Well, as the last GM Throwdown, this whole even was a ton of fun to participate in. Thanks Karen for making it happen. There is so much energy and camaraderie in the room, everyone is sitting around trying to make their game the best game possible, because even though the GMs are the ones competing, everyone wants “their” GM to win. It’s like rooting for a team and being told you can play with them! MADE OF AWESOME.

Matt’s name game me inspiration for Mike Steele, the Man of Steel. Rather than being Superman though, he had built a suit of power armor, but this thing was no Iron Man suit. It was powered by coal, weighed a ton, made a ton of noise and took forever to get going. When ninja’s first attacked as we saw them on rooftops, Mike engaged the “jump jet” to leap on top of the building. This involved ratcheting the strings down in a suit like you would a crank powered arbaest. Later, the farm boy opened the hatch to his coal burning stove and created an impromptu flame thrower, it was literally throwing flaming coals. Awesome!
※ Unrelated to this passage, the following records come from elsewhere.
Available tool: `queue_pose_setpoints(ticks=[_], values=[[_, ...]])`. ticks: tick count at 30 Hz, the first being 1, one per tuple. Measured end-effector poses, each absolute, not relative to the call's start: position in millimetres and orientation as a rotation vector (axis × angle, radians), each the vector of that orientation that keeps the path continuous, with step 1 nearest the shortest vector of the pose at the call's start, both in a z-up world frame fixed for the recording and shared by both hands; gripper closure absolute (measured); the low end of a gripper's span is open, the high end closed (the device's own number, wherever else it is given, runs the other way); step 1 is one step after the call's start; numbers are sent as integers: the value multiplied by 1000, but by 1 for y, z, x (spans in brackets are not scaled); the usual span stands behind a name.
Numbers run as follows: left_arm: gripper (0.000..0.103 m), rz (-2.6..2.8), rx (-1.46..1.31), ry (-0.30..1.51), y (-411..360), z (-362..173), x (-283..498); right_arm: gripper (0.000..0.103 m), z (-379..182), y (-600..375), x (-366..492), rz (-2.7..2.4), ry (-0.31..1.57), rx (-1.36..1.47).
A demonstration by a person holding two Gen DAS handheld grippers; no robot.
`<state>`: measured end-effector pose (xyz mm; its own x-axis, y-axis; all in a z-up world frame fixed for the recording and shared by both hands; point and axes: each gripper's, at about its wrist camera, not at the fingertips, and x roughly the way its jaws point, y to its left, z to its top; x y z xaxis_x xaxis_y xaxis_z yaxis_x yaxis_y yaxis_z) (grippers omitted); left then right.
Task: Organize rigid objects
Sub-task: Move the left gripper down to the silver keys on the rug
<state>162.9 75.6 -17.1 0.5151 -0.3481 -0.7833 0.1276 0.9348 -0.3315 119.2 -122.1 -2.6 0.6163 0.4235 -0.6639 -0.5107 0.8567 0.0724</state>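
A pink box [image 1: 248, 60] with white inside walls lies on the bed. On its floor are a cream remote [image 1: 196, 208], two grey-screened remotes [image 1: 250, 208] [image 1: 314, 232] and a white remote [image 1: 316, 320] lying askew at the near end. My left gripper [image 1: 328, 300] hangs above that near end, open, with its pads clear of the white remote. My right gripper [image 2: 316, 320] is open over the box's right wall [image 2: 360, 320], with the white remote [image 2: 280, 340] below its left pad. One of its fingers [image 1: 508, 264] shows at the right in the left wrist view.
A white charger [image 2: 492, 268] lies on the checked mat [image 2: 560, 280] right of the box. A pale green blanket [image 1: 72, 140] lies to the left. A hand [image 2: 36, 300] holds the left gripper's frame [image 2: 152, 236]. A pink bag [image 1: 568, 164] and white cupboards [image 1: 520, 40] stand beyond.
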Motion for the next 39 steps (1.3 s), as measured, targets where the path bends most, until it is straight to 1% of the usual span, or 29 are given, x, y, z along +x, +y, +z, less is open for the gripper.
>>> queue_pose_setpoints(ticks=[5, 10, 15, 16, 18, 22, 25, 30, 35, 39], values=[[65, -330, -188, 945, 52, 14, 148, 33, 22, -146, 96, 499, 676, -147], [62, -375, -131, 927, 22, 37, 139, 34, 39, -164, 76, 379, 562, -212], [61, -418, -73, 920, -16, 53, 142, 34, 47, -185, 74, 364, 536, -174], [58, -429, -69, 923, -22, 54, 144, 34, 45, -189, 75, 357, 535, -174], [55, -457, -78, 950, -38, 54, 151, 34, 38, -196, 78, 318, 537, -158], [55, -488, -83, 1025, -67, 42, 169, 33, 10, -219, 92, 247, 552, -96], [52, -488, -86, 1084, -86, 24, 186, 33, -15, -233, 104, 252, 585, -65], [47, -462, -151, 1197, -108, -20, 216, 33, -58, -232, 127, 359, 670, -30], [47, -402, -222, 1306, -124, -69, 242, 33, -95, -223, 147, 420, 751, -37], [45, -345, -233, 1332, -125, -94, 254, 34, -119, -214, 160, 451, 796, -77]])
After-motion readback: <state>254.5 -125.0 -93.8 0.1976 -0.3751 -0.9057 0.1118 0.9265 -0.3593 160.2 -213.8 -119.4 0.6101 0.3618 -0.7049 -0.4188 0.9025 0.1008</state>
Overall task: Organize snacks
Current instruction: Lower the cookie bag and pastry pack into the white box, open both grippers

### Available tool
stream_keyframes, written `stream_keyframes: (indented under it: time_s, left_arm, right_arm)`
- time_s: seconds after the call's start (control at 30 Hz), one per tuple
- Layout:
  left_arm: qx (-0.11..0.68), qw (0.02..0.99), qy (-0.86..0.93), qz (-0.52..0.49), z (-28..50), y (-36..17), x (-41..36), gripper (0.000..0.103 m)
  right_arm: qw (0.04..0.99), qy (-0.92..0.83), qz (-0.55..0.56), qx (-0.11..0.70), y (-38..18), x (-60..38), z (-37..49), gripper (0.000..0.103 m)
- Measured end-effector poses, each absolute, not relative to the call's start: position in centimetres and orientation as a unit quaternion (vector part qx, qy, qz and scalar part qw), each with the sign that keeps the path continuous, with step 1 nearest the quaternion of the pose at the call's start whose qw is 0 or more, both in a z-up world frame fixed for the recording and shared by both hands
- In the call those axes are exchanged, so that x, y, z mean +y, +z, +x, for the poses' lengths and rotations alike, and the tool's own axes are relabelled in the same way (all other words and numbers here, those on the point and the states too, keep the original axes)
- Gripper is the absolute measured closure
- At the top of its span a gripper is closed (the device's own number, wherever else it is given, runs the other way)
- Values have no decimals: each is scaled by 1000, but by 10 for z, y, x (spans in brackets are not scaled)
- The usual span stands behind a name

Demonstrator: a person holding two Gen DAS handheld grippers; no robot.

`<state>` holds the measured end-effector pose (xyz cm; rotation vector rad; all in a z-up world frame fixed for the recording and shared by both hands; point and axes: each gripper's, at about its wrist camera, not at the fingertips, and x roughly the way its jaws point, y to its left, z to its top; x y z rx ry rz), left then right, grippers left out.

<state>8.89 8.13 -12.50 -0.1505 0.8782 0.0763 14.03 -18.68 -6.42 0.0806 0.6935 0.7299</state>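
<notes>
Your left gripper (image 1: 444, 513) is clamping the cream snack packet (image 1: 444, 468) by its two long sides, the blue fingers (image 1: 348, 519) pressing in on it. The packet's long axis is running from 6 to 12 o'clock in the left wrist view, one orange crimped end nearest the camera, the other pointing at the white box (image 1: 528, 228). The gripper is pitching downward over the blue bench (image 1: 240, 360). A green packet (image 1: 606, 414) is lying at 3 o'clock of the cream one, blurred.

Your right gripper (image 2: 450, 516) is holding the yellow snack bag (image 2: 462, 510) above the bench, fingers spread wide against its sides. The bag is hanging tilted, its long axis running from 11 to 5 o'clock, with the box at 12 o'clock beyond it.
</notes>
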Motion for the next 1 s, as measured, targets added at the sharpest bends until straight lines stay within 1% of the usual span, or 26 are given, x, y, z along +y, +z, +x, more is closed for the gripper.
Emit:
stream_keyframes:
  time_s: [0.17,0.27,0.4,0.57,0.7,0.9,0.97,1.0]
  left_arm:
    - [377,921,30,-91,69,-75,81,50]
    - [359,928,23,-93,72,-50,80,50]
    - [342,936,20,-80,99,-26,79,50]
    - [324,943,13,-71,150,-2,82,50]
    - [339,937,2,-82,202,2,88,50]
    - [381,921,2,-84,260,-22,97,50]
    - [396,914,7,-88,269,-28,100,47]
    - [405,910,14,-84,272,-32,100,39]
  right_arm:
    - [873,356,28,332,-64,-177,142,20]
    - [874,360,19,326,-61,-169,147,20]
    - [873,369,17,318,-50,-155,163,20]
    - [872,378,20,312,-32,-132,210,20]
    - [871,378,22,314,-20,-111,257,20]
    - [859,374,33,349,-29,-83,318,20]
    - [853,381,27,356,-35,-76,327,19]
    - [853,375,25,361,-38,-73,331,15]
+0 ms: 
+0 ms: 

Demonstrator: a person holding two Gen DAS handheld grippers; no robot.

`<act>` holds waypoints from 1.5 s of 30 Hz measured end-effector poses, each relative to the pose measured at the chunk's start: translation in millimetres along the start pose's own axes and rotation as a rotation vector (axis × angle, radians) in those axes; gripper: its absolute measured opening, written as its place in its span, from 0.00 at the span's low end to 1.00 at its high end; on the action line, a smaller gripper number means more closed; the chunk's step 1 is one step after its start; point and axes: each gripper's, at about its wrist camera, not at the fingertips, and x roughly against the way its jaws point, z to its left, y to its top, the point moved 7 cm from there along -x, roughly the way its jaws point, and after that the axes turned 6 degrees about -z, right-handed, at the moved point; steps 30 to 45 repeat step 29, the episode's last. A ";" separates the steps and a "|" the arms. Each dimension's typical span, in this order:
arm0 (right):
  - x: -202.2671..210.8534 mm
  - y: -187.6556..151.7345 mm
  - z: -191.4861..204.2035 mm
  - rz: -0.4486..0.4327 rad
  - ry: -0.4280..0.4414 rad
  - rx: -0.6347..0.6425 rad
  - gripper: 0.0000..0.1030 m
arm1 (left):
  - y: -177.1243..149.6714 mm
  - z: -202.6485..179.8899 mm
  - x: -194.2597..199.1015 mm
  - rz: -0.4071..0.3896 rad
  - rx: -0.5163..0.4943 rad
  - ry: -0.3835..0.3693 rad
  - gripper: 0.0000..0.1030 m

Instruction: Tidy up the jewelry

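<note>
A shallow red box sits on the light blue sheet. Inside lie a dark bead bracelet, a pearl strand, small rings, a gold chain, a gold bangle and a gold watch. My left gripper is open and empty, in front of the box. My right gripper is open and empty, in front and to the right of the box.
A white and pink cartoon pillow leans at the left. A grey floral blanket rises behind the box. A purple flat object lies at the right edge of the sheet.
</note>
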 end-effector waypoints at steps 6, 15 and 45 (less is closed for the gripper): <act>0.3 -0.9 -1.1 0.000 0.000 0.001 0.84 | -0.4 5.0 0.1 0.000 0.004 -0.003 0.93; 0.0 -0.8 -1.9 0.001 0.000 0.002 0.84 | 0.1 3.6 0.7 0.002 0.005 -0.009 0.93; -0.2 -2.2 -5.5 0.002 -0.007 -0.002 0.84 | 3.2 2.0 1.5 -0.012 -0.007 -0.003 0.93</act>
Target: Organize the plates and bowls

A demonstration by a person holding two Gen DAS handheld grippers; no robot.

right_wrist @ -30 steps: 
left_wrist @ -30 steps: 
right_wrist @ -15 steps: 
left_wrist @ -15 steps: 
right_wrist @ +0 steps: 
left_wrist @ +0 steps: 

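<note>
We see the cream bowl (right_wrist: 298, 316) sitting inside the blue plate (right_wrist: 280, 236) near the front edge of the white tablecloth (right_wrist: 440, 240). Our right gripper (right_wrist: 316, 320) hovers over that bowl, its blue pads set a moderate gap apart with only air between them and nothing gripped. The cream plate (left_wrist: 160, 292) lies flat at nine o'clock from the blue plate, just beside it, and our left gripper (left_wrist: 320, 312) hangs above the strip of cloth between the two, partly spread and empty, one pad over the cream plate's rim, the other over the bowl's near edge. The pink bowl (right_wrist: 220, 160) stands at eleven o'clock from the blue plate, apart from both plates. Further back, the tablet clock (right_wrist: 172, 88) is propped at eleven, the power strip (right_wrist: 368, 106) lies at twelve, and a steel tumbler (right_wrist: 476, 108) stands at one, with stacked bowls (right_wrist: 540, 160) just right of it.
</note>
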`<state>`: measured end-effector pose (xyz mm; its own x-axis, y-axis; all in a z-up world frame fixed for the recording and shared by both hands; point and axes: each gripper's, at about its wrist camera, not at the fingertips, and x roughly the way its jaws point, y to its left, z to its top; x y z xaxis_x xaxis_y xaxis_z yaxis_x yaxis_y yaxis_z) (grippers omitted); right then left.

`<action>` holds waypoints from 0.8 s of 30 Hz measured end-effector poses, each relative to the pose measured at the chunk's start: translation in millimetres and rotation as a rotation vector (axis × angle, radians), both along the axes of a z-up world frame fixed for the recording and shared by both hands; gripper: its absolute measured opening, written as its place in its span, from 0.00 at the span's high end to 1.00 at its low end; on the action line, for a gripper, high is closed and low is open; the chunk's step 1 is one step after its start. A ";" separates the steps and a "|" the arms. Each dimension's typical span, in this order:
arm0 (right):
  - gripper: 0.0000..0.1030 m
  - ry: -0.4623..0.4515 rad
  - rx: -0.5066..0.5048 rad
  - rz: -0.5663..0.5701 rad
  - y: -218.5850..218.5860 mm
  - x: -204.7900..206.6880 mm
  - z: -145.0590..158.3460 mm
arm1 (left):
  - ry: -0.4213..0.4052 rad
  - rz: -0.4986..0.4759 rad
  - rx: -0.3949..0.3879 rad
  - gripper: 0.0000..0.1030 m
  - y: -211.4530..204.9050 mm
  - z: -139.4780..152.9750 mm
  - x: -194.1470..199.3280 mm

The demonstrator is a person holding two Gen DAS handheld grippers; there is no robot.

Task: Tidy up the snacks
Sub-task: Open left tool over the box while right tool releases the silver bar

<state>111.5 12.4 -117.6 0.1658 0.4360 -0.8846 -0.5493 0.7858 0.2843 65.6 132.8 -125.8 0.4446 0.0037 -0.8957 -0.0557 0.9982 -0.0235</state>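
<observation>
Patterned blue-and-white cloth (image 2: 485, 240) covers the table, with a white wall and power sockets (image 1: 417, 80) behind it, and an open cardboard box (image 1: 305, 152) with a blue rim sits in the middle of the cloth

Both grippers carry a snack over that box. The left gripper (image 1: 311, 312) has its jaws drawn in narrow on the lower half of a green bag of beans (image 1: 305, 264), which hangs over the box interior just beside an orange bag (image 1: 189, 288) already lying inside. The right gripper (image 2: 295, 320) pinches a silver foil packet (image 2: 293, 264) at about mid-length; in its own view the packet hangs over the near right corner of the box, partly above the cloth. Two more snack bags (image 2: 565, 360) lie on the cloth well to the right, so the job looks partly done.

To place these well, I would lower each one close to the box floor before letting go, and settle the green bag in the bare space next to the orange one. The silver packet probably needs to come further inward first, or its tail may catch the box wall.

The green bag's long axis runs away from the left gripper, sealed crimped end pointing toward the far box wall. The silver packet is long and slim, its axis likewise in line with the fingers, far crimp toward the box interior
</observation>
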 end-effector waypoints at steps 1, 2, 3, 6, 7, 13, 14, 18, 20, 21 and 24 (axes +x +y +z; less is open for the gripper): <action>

The group dynamic was great. We all had a little something to prove to each other (especially Karen and Ben’s characters) and the journey was not just one of stopping the Fat Cat, but of coming together as friend and family. I really saw this as a great “you meet at a tavern” adventure because by the end I could totally see this band of heroes sticking together to fight villainy.

Three secret ingredients is definitely the right number!

What could have improved

When the judges came back to the table, The GM formerly known as Mike Bogan, aka The Ultimate Superfly TNT Dolemite GM Ninja of All Time, was declared the winner. I’m sure Mike’s game was awesome, I mean he won, but I had this bad feeling afterwards that we could have made Matt’s game better. The criteria the judges used had them tied almost across the board but Mike won for better implementation of the antagonists. Like the prior competition, the antagonists (in this case ninjas) felt tacked on and a little out of place in Matt’s game. The note I made above about really crafting the genre to match the antagonist had me disappointed; I wish I had said “Let’s do Crouching Tiger Hidden Dragon” as ninjas would have blended in perfectly. Ah well, there is always next time.

We were cut short on time and I kind of wish the GMs had just a few for minutes for wrap up. I get that the time crunch is part of the competition, but as a player I was sad that we didn’t get the end until after the competition in a post mortem. Note to self: If I’m ever in one of these watch the clock and jump to the end when I’ve got 30 minutes left. Allow exactly two rounds of action (everyone does two things), narrate the rest of the fight and skip to the epilogue.